Languages form the vehicle of information, notably of economic information. The creation of a european common market demands that all partners participating in the economic activities have access to the information provided for them in languages other than theirs and that inversly, they can communicate the information they want to get across to people who do not speak their language. It is the problem of transfer of information between languages, in other words, of translation.
More precisely, the negative economic impact of multilinguism is doubled for the european economic agents:
By being producers of goods and services, they face additional obstacles when they want to export, which is translated into a waste of time and of money and, consequently, into less competitiveness;
By being consumers of goods and services, they face increasing difficulties in finding out about the most recent technical developments and in acquiring the most modern equipments, which has as a consequence a technological backgroundness and then, once more, a loss of competitiveness.

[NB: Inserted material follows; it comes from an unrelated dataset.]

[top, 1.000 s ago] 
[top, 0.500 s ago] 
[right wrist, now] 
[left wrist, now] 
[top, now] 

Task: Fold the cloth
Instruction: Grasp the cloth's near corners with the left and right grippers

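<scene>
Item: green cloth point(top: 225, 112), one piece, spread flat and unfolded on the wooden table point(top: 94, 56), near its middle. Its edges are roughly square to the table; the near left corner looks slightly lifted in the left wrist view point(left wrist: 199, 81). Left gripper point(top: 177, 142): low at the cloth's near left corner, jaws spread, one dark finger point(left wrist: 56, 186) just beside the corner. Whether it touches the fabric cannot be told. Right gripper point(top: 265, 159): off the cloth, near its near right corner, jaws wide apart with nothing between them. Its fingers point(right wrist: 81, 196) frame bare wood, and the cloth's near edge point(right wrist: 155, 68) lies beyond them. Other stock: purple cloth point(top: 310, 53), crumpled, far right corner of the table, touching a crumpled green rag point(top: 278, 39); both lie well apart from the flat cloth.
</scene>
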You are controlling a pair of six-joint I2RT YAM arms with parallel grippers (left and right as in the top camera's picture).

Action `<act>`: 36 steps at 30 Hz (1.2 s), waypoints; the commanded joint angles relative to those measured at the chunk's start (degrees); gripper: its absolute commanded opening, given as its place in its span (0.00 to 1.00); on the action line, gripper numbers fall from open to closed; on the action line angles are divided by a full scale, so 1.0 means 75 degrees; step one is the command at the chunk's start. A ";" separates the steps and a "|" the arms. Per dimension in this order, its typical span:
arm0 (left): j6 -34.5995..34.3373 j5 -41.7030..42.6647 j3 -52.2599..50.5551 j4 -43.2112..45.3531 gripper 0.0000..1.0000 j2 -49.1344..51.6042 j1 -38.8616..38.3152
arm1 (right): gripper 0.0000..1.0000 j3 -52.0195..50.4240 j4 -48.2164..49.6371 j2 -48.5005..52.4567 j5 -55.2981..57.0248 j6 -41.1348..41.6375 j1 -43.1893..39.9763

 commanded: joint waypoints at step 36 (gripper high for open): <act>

On the other hand, the fact that it is the only important economic and industrial body in the world which has to find a solution to such problems, can give to Europe a considerable economic advantage: it has here the unique opportunity to acquire a previous know-how in the domain of language processing, that it can exploit economically (directly by selling its experience and realizations; indirectly by surmounting other linguistic barriers more easily in its relations with external economic partners: USSR, China, Arab World, Latin America, etc.) and socially (by applying its experience to the integration of handicaps, etc.), within the scope of monolingual and multilingual activities equally.
The development of sane and beneficial language industries would assure in the long term a worldwide supremacy to Europe.